Friday, December 24, 2010

Double Movie with Abe: Wall Street: Money Never Sleeps & Inside Job

Wall Street: Money Never Sleeps
Directed by Oliver Stone
Released September 24, 2010

Inside Job
Directed by Charles Ferguson
Released October 8, 2010

It’s extraordinarily rare for a director to return to make a sequel to a well-received, Oscar-winning movie. It’s just as uncommon for the lead star (and previously mentioned Oscar winner) to reprise his role in the follow-up film. It’s even rarer for both to occur together over twenty years after the release of the first film. While all those factors can indicate potential for a strong film, sometimes it still doesn’t pan out too well.
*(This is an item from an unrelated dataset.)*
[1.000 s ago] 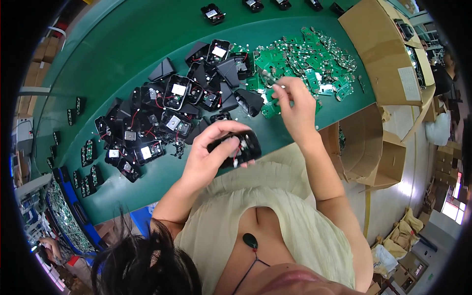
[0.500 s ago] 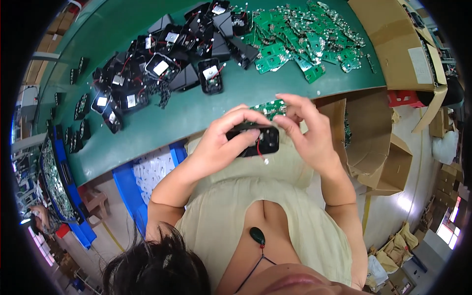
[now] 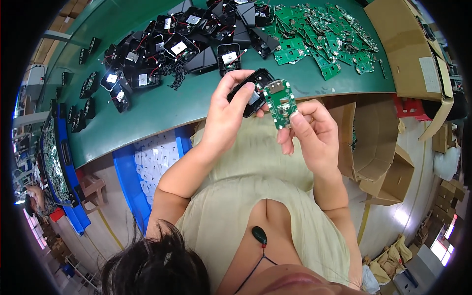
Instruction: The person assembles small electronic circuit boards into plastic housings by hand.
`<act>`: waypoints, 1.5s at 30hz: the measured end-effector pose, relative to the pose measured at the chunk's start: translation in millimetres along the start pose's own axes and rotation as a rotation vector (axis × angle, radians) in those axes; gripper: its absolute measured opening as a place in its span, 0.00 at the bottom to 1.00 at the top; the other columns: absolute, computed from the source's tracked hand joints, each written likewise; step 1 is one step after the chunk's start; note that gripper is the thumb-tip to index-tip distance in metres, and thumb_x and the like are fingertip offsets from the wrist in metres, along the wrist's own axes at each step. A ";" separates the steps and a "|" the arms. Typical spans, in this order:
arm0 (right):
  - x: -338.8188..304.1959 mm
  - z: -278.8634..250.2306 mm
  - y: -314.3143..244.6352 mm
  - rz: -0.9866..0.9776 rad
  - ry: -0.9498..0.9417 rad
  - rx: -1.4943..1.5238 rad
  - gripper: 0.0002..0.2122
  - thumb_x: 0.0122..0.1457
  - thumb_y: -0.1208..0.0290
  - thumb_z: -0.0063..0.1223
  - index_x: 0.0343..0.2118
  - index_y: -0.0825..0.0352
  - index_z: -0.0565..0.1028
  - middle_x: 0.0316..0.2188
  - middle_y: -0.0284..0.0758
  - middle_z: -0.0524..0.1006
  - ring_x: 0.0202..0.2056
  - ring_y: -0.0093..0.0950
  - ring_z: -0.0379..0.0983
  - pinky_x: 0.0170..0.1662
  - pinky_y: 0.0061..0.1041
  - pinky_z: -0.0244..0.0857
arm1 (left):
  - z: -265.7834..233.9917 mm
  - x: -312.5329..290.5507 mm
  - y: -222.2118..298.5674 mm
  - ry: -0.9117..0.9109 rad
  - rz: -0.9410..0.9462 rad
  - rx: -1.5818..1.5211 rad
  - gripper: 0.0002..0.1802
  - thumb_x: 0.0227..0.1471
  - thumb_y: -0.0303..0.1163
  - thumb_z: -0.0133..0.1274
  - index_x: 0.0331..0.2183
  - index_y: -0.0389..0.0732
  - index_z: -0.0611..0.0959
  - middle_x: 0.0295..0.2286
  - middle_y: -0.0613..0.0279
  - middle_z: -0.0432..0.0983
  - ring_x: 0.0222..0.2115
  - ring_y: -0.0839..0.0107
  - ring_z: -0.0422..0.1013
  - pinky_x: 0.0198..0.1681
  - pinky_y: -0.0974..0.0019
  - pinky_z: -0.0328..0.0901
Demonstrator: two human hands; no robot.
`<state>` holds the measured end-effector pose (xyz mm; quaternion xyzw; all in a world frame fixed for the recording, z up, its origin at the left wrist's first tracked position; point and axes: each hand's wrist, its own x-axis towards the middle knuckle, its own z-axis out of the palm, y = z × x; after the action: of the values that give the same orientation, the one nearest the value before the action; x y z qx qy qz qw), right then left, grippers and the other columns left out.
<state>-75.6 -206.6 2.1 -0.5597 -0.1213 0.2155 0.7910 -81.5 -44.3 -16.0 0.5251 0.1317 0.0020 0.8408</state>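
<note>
the left hand (image 3: 227,110) holds a black box (image 3: 258,80) tight. the right hand (image 3: 315,129) pinches a green board (image 3: 281,104) by its low end, right by the box; i can't tell if they touch. both are near the green table (image 3: 147,107).

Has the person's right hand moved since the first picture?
Yes: the right hand drew back, from the heaped green circuit boards to past the near edge of the smooth green tabletop.

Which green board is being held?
The single board in the right hand, beside the black housing; no hand touches the boards piled on the table.
</note>
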 end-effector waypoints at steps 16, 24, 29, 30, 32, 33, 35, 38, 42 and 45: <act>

In the case of “Wall Street: Money Never Sleeps,” which reunites director Oliver Stone with Michael Douglas, the star of his 1987 film, there’s much left to be desired.
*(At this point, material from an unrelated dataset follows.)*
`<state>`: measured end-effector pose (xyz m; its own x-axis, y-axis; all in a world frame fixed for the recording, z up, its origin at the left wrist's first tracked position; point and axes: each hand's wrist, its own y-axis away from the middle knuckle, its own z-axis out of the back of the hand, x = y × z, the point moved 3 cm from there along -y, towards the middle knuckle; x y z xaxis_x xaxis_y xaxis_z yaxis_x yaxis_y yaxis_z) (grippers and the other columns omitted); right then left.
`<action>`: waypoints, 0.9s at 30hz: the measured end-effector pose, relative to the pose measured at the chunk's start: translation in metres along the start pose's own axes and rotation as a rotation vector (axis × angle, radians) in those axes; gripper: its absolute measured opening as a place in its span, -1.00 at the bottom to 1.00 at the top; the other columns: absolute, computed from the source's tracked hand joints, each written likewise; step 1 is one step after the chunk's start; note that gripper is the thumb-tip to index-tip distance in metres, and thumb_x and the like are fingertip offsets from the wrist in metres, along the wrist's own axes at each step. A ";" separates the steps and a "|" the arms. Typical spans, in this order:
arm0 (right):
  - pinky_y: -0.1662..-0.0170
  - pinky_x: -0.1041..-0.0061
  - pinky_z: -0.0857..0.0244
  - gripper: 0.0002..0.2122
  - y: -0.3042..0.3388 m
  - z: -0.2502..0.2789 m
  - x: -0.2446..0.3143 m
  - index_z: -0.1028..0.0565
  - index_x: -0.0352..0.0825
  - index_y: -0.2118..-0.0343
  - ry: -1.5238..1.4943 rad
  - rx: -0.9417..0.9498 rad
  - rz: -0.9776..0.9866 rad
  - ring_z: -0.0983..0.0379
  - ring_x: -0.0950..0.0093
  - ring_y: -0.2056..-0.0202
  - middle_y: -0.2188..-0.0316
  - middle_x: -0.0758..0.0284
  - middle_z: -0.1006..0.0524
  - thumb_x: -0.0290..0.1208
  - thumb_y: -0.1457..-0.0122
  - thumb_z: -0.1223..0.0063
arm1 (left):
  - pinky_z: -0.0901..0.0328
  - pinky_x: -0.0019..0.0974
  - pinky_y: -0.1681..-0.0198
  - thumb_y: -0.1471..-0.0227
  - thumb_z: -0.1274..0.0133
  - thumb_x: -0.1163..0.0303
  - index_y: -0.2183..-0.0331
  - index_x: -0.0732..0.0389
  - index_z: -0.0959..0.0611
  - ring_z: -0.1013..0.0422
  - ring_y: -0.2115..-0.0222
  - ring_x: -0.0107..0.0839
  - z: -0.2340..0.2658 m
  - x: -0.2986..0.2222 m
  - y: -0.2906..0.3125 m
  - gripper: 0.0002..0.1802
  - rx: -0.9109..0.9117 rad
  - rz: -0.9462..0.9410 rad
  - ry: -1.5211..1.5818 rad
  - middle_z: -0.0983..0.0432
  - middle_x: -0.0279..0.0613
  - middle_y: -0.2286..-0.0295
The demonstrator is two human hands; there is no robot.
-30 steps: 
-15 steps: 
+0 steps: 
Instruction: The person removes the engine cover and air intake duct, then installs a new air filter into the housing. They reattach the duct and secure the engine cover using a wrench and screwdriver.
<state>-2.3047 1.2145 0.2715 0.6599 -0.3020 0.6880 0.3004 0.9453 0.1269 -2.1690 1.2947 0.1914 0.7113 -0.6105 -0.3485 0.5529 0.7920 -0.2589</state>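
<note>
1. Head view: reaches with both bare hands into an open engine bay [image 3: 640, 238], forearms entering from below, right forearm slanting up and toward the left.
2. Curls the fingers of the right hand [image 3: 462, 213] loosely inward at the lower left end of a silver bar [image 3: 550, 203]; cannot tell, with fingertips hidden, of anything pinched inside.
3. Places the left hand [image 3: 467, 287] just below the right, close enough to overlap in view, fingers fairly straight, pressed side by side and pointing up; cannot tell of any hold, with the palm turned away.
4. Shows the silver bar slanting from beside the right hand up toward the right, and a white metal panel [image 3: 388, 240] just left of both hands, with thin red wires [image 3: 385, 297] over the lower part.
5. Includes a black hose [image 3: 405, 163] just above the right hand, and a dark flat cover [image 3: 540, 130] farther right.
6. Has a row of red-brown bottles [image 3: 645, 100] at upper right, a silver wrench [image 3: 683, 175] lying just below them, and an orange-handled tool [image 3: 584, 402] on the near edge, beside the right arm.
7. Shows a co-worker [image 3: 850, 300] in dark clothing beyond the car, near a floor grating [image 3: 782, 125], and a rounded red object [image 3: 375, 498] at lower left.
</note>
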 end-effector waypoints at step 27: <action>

It’s interesting to consider “Wall Street 2,” which opened back in September and is now available on DVD, alongside “Inside Job,” a highly buzzed-about documentary still playing in limited release. It might seem a bit strange to compare the fictionalized drama with a piece of nonfiction investigative reporting, but both films center on the same theme: the collapse of the economy and its effect on those whose daily lives revolve around the stock market. In some ways, it’s unfair to consider them in the same review, but in light of the former film’s positioning of its fictional characters in a parallel of real-life events, it feels especially appropriate.

At its core, “Wall Street 2” is a story about individual people and their own quests for the good life. “Inside Job” chronicles one man’s efforts to unmask the motivations and, more importantly, the actions of those people who managed to walk away from their extensive involvement in the collapse of the economy without their roles in the lead-up to the crisis or their hefty takeaways revealed. “Wall Street 2” lays out the culprits for the audience to see and allows them a direct view of all of their actions, while “Inside Job” director Charles Ferguson has to do his own poking and prodding to locate the culprits.

Ultimately, “Wall Street 2” is little more than a story of revenge with an emphasis on the often shaky difference between good and evil. Go-to franchise rebooter Shia LaBeouf, who has also assisted in the revival of both the “Indiana Jones” and “Transformers” series the recent years, is supposed to be the moral core of the film, but he turns out to be a rather one-dimensional character, focusing most of his efforts on trying to sound and act like a Long Island native. Josh Brolin is especially cartoonish as a bad guy billionaire, and Carey Mulligan needs to pick more substantial roles than this. The film really does belong to Douglas, who effortlessly uses his fantastic cinematic voice to anchor an otherwise uninventive and poorly told story.

In contrast, “Inside Job” is chock full of facts and figures, providing a comprehensive report on the international causes of the economic collapse and how it could have been prevented. While he’s nowhere near as annoying and pushy as Michael Moore, Ferguson does press some of his subjects, responding “are you kidding me?” to their assertions and refusing to back down. It’s often hard to tell whether the interviewee has been selected as a witness for the prosecution or the defense, and that’s one of the film’s strongest assets. “Inside Job” is easily one of this year’s most interesting, enlightening, and entertaining documentaries. In this case, stick with the truth – it will be a more rewarding (though not necessarily financially) experience.